The thing about culture is that it often moves in the direction of those with the most power and support. If left alone and unchecked, it becomes the practical and accepted social law, which is why there is a history of laws being created to support previous laws that guarantee Black citizens their rights. Until there are immediate consequences for shooting Black citizens, this practice of shoot first, ask later and get off, will continue. If we really want to see change there needs to be power and support for that change in the form of swift action. Imagine if, for example, that Officer Shelby and others that have killed unarmed Black citizens in the line of duty, were immediately removed from the scene and placed in a holding cell pending a formal investigation, instead of being able to wait it out in the comfort and solidarity of their families and friends.
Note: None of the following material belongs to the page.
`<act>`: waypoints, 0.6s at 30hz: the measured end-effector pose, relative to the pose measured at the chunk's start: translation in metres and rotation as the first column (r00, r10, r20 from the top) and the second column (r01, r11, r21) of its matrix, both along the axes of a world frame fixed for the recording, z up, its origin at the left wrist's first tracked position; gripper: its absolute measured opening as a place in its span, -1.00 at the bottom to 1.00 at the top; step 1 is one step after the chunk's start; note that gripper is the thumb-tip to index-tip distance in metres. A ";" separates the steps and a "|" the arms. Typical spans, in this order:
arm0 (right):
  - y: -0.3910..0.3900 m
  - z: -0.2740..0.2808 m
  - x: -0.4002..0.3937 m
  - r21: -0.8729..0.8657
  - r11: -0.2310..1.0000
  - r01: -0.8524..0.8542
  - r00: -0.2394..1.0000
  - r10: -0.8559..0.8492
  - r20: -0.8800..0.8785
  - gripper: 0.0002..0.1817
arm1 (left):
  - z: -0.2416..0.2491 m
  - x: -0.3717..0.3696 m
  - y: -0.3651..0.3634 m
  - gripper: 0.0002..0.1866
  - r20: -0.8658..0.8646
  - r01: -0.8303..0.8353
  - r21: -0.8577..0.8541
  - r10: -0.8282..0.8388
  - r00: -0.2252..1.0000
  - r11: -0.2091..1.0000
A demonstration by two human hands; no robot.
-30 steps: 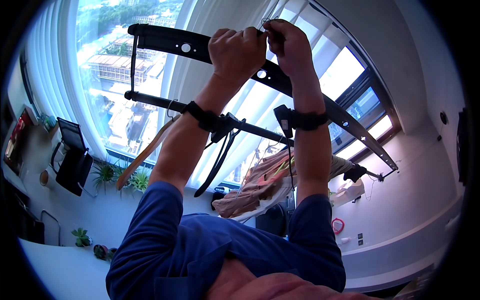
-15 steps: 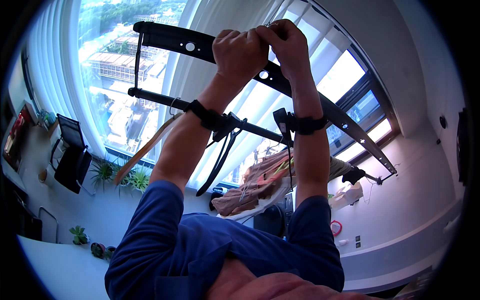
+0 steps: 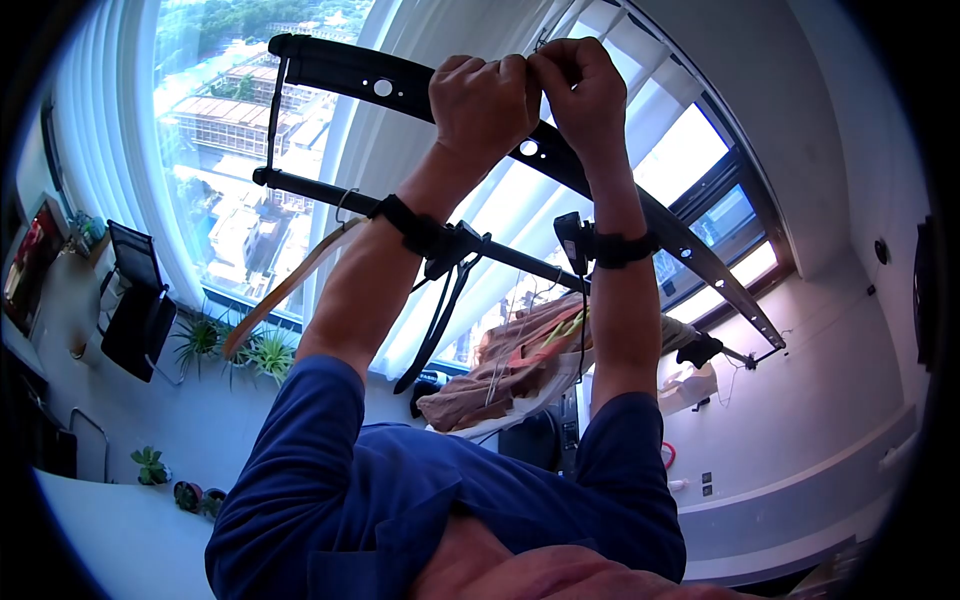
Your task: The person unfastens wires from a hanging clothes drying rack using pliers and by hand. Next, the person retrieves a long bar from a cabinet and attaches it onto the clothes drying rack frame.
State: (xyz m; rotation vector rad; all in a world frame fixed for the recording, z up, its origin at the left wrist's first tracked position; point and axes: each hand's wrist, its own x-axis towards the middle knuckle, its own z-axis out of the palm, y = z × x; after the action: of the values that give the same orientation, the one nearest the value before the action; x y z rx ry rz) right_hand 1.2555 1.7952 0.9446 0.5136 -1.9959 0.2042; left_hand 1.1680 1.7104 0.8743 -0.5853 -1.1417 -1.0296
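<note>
Both of my hands are raised to a long black rail with round holes (image 3: 335, 72). My left hand (image 3: 484, 108) is curled closed in front of the rail; what it holds is hidden. Beside it, touching, my right hand (image 3: 582, 98) has its thumb and fingers pinched together, and a thin bit of wire (image 3: 541, 42) shows just above. Black straps with small devices circle both wrists. Below the rail runs a black bar (image 3: 318, 190), with a wooden hanger (image 3: 290, 288), black straps (image 3: 440, 335) and brown clothes (image 3: 495, 370) hanging from it.
Behind the rail are a large window (image 3: 240, 150) and white curtains (image 3: 110, 140). A black chair (image 3: 137, 300) stands at the left, near green plants (image 3: 270, 352) by the window. Small potted plants (image 3: 152, 468) sit lower left. A pale wall (image 3: 830, 370) is at the right.
My right hand has shifted slightly right, its fingers still pinched. My left hand stays nearly where it was. The view of the room has shifted a little.
</note>
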 end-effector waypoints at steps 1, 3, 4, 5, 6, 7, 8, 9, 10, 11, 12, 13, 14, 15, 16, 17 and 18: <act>0.001 0.000 -0.001 0.001 1.000 0.000 1.000 0.000 0.002 -0.82 | 0.000 -0.001 0.001 -0.77 -0.006 -0.003 -0.006 0.003 1.000 1.000; 0.004 0.002 -0.003 0.095 0.995 0.041 0.998 -0.037 -0.048 -0.82 | -0.001 -0.001 0.000 -0.77 -0.007 -0.009 -0.012 0.009 1.000 1.000; 0.005 0.004 -0.003 0.095 0.995 0.041 0.998 -0.037 -0.045 -0.82 | -0.001 -0.001 0.000 -0.77 -0.002 -0.002 -0.015 0.002 1.000 1.000; 0.006 0.007 -0.002 0.137 0.988 0.066 0.997 -0.060 -0.051 -0.82 | -0.001 0.000 -0.001 -0.77 0.003 0.005 -0.018 -0.005 1.000 1.000; 0.006 0.008 -0.002 0.179 0.980 0.091 0.995 -0.082 -0.059 -0.82 | -0.001 0.000 0.000 -0.77 0.005 0.005 -0.017 -0.005 1.000 1.000; 0.005 0.008 -0.002 0.181 0.979 0.090 0.995 -0.081 -0.056 -0.82 | -0.001 -0.001 0.000 -0.76 0.004 0.004 -0.011 -0.004 1.000 1.000; 0.005 0.008 -0.002 0.155 0.983 0.101 0.994 -0.093 -0.060 -0.82 | -0.001 0.000 0.000 -0.76 0.002 0.003 -0.004 -0.003 1.000 1.000; 0.005 0.007 -0.002 0.130 0.985 0.112 0.992 -0.105 -0.064 -0.82 | -0.001 0.001 0.000 -0.76 0.004 0.003 -0.003 -0.002 1.000 1.000; 0.004 0.006 -0.002 0.131 0.985 0.112 0.993 -0.104 -0.062 -0.82 | -0.001 0.001 0.000 -0.76 0.009 0.006 -0.008 -0.006 1.000 1.000; 0.003 0.003 -0.002 0.045 0.995 0.089 0.996 -0.087 -0.033 -0.84 | -0.001 0.002 0.000 -0.75 0.015 0.009 -0.012 -0.008 1.000 1.000; 0.003 0.001 -0.003 -0.042 0.997 0.068 0.998 -0.068 -0.006 -0.85 | -0.001 0.002 -0.001 -0.75 0.016 0.007 -0.010 -0.007 1.000 1.000; 0.005 0.001 -0.006 -0.041 0.997 0.067 0.998 -0.067 -0.005 -0.85 | 0.000 0.002 -0.001 -0.75 0.013 0.014 -0.010 -0.013 1.000 1.000; 0.006 0.000 -0.008 -0.121 0.993 -0.018 1.000 0.021 0.023 -0.86 | 0.000 0.002 -0.001 -0.75 0.011 0.021 -0.011 -0.020 1.000 1.000; 0.007 0.000 -0.010 -0.201 0.975 -0.100 0.993 0.110 0.042 -0.85 | 0.000 0.002 -0.001 -0.75 0.011 0.021 -0.010 -0.020 1.000 1.000; 0.007 -0.001 -0.010 -0.200 0.975 -0.100 0.993 0.111 0.043 -0.85 | 0.000 0.002 -0.002 -0.75 0.014 0.019 -0.006 -0.019 1.000 1.000; 0.007 -0.001 -0.011 -0.240 0.957 -0.163 0.984 0.175 0.030 -0.85 | 0.000 0.002 -0.002 -0.74 0.017 0.017 -0.003 -0.017 1.000 1.000; 0.006 -0.002 -0.011 -0.280 0.933 -0.225 0.971 0.239 0.014 -0.83 | 0.000 0.001 -0.002 -0.74 0.017 0.017 -0.003 -0.017 1.000 1.000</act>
State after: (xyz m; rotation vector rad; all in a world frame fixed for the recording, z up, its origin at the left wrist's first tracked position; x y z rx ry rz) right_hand 1.2447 1.8012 0.9428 0.5664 -1.9095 0.6386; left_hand 1.1692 1.7086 0.8740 -0.5902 -1.1552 -1.0494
If those were the consequences for death at the hands of law enforcement, across the board, maybe Terence Crutcher and other victims would still be alive to see another day instead of their families filing wrongful death lawsuits.

Racism is so ingrained in this country’s psyche and existence that it permeates everything that this country stands for, while at the same time, expecting some of its citizens to sit idly by while video after video prove that there needs to be a cultural shift. What many fail to realize is that these continued illogical responses to Black citizens going about daily life endanger the whole of American society because it condones the disposability of human lives simply because ‘that’s the way it’s been done’.

What an absolutely shameful way to have to live.